## Exercise requirements
Your answer should be a single number: how many lines in the data below hold the string "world".

★ ★ ★ ★ ★

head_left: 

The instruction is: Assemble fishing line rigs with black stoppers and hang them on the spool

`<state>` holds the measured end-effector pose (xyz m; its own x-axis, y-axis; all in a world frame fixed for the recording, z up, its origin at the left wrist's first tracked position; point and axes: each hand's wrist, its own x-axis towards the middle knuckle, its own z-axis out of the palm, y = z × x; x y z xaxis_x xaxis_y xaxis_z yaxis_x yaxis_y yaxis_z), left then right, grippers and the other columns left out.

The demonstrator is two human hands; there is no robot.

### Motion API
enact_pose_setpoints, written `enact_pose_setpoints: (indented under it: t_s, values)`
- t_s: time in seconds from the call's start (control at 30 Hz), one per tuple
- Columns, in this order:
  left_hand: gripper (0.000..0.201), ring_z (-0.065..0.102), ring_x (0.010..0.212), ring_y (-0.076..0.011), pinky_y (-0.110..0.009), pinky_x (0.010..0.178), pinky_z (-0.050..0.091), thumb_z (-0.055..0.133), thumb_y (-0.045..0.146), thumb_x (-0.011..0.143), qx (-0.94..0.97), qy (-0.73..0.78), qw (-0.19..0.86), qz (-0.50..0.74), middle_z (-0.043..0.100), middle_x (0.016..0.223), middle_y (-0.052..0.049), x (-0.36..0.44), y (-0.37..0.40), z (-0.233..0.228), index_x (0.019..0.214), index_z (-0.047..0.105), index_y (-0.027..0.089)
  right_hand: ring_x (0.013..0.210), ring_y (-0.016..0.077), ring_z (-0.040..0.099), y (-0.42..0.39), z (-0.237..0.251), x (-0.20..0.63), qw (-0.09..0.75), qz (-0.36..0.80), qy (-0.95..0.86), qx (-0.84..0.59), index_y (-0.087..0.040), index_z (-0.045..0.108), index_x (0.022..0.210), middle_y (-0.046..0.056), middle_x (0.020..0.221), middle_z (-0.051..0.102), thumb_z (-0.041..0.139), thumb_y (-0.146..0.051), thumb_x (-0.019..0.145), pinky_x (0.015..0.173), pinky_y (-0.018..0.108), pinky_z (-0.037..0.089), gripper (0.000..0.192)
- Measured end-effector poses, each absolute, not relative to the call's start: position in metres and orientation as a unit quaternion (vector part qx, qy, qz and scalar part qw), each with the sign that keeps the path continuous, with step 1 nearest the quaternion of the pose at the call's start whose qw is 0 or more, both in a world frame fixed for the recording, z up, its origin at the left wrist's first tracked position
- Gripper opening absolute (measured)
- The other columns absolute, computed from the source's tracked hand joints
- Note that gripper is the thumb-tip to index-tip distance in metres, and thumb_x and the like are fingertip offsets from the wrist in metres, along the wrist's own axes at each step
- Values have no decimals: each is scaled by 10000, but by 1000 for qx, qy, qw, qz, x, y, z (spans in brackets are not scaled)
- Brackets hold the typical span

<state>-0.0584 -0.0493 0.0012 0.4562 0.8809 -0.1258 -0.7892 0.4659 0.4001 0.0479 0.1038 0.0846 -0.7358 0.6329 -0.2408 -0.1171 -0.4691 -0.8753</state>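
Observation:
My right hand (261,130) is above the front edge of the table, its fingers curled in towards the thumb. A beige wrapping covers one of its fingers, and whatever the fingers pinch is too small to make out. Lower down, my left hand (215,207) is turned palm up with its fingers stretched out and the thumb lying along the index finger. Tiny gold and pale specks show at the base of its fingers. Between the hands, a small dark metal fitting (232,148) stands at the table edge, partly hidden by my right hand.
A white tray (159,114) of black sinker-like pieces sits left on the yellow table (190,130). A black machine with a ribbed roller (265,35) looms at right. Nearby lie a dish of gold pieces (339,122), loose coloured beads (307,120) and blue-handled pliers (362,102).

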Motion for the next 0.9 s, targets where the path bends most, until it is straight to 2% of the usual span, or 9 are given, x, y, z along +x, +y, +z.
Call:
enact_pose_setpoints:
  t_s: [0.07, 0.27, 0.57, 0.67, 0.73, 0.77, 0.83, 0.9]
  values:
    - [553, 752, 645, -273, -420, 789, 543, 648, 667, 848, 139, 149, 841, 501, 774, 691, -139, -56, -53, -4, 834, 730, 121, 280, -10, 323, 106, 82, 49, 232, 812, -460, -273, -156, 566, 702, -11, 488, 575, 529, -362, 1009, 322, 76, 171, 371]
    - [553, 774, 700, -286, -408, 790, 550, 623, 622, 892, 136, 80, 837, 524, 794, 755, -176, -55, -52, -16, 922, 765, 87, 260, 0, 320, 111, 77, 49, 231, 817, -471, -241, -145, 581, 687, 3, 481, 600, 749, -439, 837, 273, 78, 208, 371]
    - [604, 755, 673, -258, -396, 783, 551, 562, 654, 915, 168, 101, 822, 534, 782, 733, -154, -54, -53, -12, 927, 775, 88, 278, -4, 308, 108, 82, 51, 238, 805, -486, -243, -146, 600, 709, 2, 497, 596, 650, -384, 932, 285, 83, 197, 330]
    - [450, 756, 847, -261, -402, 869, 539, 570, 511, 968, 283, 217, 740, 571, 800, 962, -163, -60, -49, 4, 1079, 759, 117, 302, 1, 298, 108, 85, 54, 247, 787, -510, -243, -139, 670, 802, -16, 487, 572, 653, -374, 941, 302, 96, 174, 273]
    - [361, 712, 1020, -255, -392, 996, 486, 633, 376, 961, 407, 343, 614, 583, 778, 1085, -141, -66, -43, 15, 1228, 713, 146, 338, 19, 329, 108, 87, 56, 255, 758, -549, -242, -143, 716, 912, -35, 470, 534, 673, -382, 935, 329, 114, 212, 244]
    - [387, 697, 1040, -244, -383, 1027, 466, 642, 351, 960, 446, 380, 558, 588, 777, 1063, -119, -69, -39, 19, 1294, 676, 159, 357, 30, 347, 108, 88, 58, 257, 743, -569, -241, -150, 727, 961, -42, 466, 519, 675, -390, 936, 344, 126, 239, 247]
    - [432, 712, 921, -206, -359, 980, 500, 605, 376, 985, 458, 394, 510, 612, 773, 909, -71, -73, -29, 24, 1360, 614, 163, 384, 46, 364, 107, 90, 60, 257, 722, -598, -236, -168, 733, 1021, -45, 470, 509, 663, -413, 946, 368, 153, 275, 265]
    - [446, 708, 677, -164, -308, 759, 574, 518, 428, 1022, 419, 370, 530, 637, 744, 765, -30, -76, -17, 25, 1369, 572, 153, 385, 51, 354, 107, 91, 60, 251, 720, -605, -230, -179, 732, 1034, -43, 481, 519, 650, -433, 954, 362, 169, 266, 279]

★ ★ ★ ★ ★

## Output of the exercise
2